Urteil des OVG Saarland vom 07.07.2006

OVG Saarlouis: entschuldigung, verspätung, beweisantrag, prozessrecht, ergänzung, arbeitsantritt, präsenz, unterlassen, entziehen, hindernis

OVG Saarlouis Beschluß vom 7.7.2006, 3 Q 8/06
Zur Frage eines Gehörsverstosses bei Anwendung des § 87b VwGO
Leitsätze
In Präklusionsverfahren nach § 87 b VwGO gilt der absolute Verzögerungsbegriff.
Tenor
Der Antrag des Klägers auf Zulassung der Berufung gegen das aufgrund der mündlichen
Verhandlung vom 16. Juni 2005 ergangene Urteil des Verwaltungsgerichts des Saarlandes
– 11 K 135/05.A – wird zurückgewiesen.
Die außergerichtlichen Kosten des gerichtskostenfreien Antragsverfahrens hat der Kläger
zu tragen.
Gründe
Dem Antrag des im Jahre 2004 in die Bundesrepublik Deutschland eingereisten Klägers, der
chinesischer Staatsangehöriger ist, auf Zulassung der Berufung gegen das Urteil vom
16.6.2005, mit dem das Verwaltungsgericht seine Klage auf Verpflichtung der Beklagten
zur Feststellung des Bestehens von Abschiebungshindernissen nach § 60 Abs. 1 bis Abs. 7
AufenthaltsG abgewiesen hat, kann nicht entsprochen werden.

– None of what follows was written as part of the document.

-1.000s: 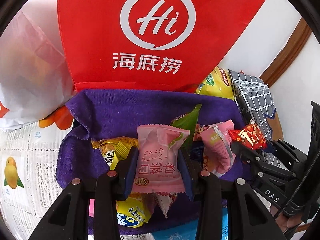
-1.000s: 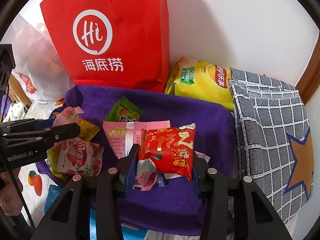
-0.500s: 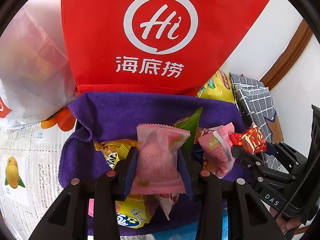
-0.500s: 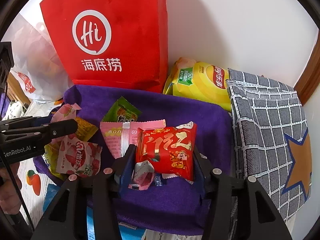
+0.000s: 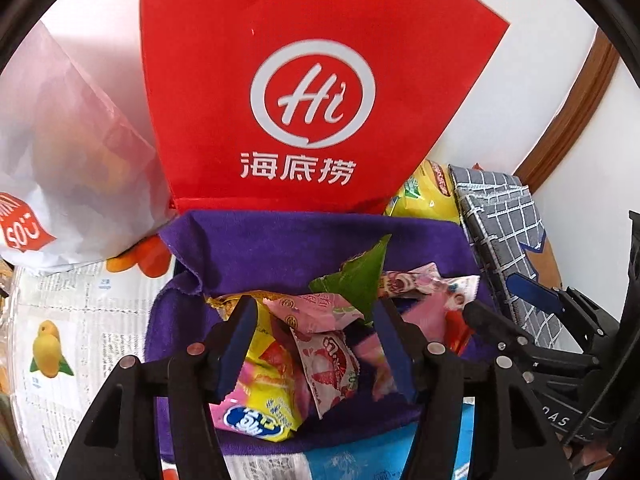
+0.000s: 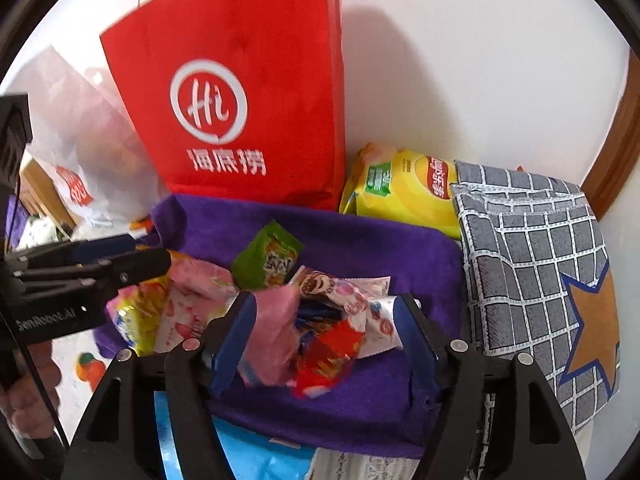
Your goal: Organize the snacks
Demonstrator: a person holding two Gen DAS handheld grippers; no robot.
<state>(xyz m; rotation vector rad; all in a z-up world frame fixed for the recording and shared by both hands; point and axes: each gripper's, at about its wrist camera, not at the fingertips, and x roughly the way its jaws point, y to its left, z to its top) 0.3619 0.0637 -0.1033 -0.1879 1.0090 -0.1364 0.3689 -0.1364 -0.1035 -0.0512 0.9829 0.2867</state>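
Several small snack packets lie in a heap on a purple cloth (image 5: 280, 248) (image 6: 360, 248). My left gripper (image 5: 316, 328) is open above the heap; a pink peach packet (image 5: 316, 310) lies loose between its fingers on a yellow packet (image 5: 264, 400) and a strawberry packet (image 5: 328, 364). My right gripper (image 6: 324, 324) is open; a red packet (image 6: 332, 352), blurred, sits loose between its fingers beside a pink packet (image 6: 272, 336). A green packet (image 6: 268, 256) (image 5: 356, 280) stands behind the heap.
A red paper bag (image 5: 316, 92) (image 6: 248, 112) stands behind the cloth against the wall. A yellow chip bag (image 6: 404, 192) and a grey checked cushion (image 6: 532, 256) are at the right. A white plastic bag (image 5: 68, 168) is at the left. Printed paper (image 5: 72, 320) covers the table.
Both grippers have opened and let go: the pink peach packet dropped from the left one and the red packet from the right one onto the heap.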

Das Vorbringen des Klägers in der Begründung seines Zulassungsantrages, das den
gerichtlichen Prüfungsumfang in dem vorliegenden Verfahren begrenzt, rechtfertigt nicht
die erstrebte Berufungszulassung wegen des geltend gemachten qualifizierten
Verfahrensverstoßes (§ 78 Abs. 3 Nr. 3 AsylVfG i.V.m. § 138 Nr. 3 VwGO).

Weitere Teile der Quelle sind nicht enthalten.